South Carolinians will have to wait at least another day for the
White House to announce S.C. House Speaker David Wilkins,
R-Greenville, is President Bush’s choice to be the next U.S.
ambassador to Canada.
Some thought an announcement would come during Bush’s visit
Monday to Columbia.
Word is, though, the White House didn’t want to do anything that
would upstage the president’s Social Security talk.
Bush and Wilkins were mum about their private meeting before the
speech, but The Buzz would bet a nice woolen parka that the Great
White North came up.
REAL (CONGRESS)MEN DO EAT QUICHE
What does Air Force One serve for breakfast?
Quiche. As in that fluffy, eggy concoction perfected by the
(sacre bleu!) French. Ham and cheese quiche, to be exact.
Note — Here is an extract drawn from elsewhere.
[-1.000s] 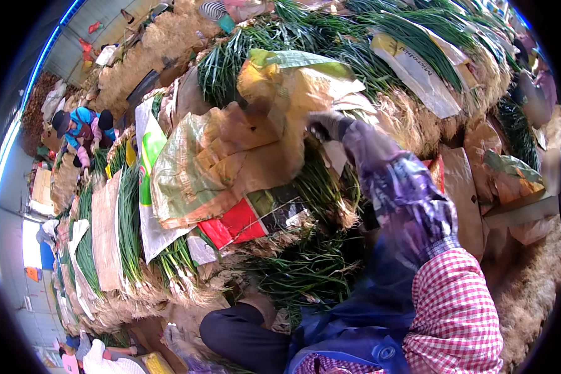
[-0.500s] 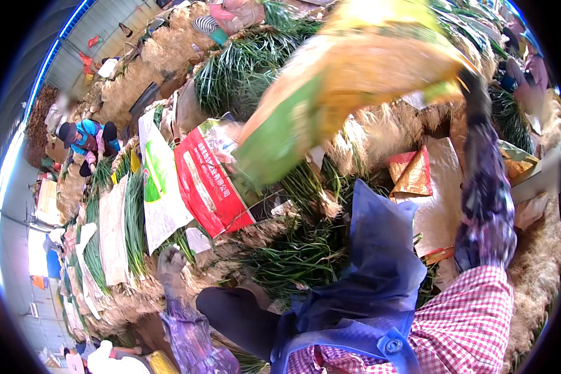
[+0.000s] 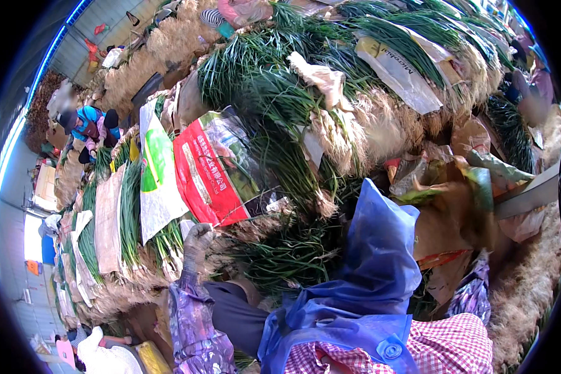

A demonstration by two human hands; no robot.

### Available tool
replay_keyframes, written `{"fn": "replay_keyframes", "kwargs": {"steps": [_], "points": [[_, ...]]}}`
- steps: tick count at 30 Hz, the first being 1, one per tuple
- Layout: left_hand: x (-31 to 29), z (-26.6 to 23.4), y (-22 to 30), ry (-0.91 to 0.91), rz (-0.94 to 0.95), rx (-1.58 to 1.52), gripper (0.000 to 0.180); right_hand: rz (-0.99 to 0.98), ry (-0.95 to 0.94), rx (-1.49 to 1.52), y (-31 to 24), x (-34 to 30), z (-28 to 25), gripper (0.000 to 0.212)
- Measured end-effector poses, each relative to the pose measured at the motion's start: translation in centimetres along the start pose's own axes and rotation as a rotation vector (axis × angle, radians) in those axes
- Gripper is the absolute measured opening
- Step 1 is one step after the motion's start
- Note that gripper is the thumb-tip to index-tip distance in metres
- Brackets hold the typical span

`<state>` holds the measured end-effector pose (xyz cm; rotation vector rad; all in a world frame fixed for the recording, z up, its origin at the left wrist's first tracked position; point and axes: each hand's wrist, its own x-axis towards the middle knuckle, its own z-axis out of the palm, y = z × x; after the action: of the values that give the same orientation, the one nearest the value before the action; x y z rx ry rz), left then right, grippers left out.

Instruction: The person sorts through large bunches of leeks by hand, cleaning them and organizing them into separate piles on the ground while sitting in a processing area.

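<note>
My left hand [image 3: 197, 238], in a grey glove, is closed by the lower edge of a red printed sack [image 3: 202, 174]; what its fingers hold, if anything, is hidden. That sack lies over green onions [image 3: 280, 162], beside a white-and-green sack [image 3: 158, 181]. At my right, a brown and green sack [image 3: 452, 218], partly blurred, hangs crumpled over the end of my right sleeve [image 3: 472, 293]. My right hand is hidden behind it. Dark green onion leaves [image 3: 290, 255] lie between the left hand and my blue apron [image 3: 380, 249].
Long rows of onions with pale roots [image 3: 380, 124] stretch across the far side. A white sheet [image 3: 399, 75] covers some. Dry roots [image 3: 523, 293] bank up at right, below a grey bar [image 3: 530, 190]. A person in blue [image 3: 90, 121] works at left, another in white [image 3: 109, 358] at lower left.
The sack held up by my right hand has swung down to my right, uncovering the far onion rows. My right arm has drawn back. My left hand has moved right toward the red sack.
</note>
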<state>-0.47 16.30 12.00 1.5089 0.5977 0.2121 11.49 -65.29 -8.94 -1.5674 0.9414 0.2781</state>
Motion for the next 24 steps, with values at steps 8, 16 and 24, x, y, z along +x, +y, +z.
{"fn": "replay_keyframes", "kwargs": {"steps": [8, 16, 24], "points": [[0.5, 1.0, -3.0, -0.097, -0.03, 0.036, 0.026, -0.135, -0.48, -0.806, -4.2, 2.7, 4.2, 0.033], [2.5, 8.0, -4.2, -0.161, -0.051, -0.08, 0.026, -1.053, -0.377, -0.822, -27.3, -10.4, 32.3, 0.057], [8.2, 18.8, -4.8, -0.218, -0.158, -0.102, 0.038, -1.81, -0.31, -1.475, -32.1, -14.4, 54.1, 0.05]]}}
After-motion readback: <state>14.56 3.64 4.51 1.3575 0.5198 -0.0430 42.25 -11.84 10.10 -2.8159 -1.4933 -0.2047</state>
So reports U.S. Rep. Henry Brown, R-S.C., who — with three
other GOP members of the S.C. congressional delegation — enjoyed
breakfast with the commander in chief aboard Air Force One on Monday
morning.
Isn’t quiche a less-than-manly breakfast for our
cowboy-boot-wearing president?
“I cannot say that I actually saw the president eat the quiche,”
said Brown, a loyal Republican. “He ate grapes.”
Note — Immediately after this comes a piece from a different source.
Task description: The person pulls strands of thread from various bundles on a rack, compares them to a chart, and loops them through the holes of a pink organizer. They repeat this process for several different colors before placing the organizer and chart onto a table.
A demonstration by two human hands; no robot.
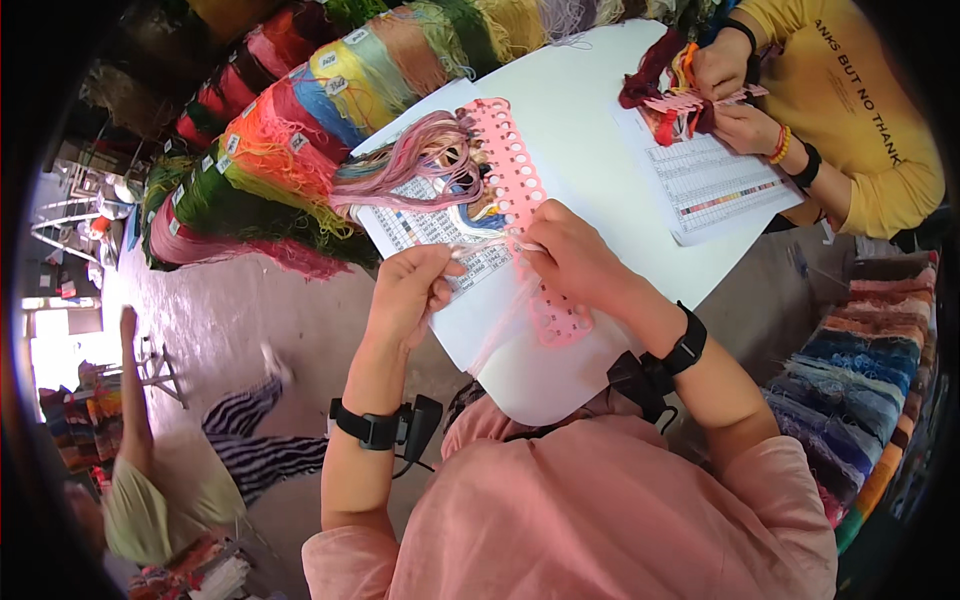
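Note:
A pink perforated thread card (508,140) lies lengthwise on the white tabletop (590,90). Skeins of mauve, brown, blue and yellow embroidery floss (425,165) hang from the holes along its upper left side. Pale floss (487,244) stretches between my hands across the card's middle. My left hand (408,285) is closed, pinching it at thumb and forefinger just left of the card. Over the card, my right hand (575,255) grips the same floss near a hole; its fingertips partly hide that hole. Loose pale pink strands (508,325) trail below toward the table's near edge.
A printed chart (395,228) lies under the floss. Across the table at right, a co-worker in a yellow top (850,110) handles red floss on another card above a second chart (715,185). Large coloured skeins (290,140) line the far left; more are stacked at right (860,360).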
As for the delegation, they partook in the quiche.
“Being from South Carolina, we like grits and eggs,” Brown added.
“But on Air Force One, you’re not going to say anything.”
YOU SAY PALMETTO, I SAY PIMENTO ...
The president lunched at Rockaway Athletic Club in Rosewood,
where, in the words of a member of the White House press corps, he
“bellied up to the bar” and said, “I gotta get me a burger.”
Bush then ordered what the White House pool reporters — the ones
who report to colleagues back on the bus — called “the pimento
cheeseburger.”
Pool reporters dutifully distributed their report to their
colleagues, but then sent a correction: “palmetto cheeseburger,” not
“pimento cheeseburger.”
After further deliberation, they sent out another correction:
pimento, not palmetto.
Sorry guys. The Buzz regrets to report you got it wrong all three
times. Although there is a ton of pimento cheese on it, it’s
technically a “Rockaway burger.”
NICE TOUCH, JOE
U.S. Rep. Joe Wilson, R-S.C., took one of his precious
minutes aboard Air Force One to ask the president for an
autograph.
Not for himself — for Lance Cpl. Steve Diaz. The
20-year-old A.C. Flora High School graduate was badly wounded in
Iraq on March 25 when a bomb struck his Humvee.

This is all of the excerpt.